▶ ACTIVITY
Wherever the string "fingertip" turns up in the data, copy the whole line.

▶ AVAILABLE DATA

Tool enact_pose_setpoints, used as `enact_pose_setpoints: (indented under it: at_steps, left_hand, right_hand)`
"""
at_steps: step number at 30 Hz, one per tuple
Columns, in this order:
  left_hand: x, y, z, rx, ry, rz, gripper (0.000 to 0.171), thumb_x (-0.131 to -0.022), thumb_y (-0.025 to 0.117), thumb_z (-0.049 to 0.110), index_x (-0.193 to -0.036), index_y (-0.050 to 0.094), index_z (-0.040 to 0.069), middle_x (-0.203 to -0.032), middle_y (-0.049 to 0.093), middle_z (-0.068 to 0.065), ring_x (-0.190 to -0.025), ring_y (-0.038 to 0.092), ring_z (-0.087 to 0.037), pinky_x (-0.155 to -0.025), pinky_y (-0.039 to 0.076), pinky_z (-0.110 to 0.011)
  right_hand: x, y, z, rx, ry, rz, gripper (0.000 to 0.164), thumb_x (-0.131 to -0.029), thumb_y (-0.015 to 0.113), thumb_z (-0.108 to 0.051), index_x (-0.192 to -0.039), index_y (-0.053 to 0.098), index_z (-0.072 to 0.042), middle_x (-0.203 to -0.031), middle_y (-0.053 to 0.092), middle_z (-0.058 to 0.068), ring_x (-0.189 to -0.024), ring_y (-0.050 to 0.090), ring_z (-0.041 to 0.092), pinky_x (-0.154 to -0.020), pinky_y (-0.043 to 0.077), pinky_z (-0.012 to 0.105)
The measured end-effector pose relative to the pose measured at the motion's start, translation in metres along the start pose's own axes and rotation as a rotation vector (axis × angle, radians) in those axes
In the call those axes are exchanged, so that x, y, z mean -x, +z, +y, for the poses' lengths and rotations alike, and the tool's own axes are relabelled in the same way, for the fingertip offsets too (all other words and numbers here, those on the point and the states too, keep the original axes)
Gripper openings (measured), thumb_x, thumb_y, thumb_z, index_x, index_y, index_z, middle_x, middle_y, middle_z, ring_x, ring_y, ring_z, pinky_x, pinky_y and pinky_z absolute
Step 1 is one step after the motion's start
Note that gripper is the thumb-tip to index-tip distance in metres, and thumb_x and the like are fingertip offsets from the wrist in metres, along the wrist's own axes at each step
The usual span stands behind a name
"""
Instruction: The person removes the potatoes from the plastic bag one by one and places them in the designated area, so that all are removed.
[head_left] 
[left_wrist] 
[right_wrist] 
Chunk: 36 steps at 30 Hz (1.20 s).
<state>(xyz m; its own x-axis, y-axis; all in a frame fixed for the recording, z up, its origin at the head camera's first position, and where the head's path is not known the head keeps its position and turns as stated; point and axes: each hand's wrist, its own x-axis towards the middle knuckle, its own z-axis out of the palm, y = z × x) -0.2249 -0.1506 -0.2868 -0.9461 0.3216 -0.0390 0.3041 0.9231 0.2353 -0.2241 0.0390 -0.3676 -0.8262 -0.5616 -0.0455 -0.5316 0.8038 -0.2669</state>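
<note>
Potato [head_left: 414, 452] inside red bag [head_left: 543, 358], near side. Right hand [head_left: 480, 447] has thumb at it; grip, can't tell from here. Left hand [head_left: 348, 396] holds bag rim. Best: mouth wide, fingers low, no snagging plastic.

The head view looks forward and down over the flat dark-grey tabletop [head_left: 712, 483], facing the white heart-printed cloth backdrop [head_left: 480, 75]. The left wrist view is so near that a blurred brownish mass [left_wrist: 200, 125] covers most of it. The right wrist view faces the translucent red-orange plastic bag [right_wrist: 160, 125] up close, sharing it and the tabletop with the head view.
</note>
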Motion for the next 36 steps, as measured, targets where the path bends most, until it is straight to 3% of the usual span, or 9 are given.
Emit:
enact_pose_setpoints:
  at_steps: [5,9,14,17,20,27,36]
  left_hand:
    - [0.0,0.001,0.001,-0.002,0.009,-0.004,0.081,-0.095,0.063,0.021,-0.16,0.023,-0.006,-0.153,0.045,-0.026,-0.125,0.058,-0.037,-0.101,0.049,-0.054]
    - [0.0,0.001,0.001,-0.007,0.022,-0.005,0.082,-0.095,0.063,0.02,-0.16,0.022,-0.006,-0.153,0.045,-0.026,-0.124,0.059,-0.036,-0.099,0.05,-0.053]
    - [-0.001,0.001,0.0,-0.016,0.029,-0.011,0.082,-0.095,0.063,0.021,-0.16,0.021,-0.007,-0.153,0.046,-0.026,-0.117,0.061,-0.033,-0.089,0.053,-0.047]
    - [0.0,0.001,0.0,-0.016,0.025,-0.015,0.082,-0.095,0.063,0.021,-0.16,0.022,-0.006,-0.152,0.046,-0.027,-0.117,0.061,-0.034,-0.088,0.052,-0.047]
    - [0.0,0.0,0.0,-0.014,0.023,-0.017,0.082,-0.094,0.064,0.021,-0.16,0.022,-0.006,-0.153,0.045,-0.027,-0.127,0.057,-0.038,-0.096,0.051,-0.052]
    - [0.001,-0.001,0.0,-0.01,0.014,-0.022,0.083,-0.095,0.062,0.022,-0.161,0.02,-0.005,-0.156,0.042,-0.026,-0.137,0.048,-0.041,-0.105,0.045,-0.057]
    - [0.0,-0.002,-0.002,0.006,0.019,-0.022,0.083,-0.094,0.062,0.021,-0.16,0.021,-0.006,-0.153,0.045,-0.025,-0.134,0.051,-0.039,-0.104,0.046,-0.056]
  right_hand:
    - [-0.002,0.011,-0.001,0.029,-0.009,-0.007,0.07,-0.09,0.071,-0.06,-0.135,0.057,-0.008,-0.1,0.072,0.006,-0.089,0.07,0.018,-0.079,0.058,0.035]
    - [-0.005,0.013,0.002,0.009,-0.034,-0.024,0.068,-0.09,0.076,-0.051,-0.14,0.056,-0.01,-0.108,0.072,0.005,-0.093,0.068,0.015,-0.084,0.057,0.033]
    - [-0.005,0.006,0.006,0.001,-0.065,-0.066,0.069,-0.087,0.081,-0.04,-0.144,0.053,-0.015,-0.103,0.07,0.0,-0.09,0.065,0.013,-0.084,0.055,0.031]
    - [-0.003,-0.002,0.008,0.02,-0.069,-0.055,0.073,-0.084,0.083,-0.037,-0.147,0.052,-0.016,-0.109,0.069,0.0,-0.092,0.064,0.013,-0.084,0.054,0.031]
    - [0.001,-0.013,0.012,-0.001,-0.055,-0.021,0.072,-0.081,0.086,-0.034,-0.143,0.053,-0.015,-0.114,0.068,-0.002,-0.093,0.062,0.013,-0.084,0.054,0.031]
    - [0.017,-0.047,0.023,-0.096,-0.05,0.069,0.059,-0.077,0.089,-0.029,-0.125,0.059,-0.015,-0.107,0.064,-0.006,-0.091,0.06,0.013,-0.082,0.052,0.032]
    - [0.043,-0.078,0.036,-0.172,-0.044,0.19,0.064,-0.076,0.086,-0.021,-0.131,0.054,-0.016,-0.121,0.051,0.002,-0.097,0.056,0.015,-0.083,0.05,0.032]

▶ TASK RESULT
In the call those axes are exchanged, so that x, y, z mean -x, +z, +y, for the poses' lengths and rotations alike, and the tool's own axes are relabelled in the same way, for the fingertip offsets too (all other words and numbers here, those on the point and the states too, keep the original axes)
Note that gripper is the thumb-tip to index-tip distance in metres, and thumb_x and the like are fingertip offsets from the wrist in metres, along the wrist's own axes at each step

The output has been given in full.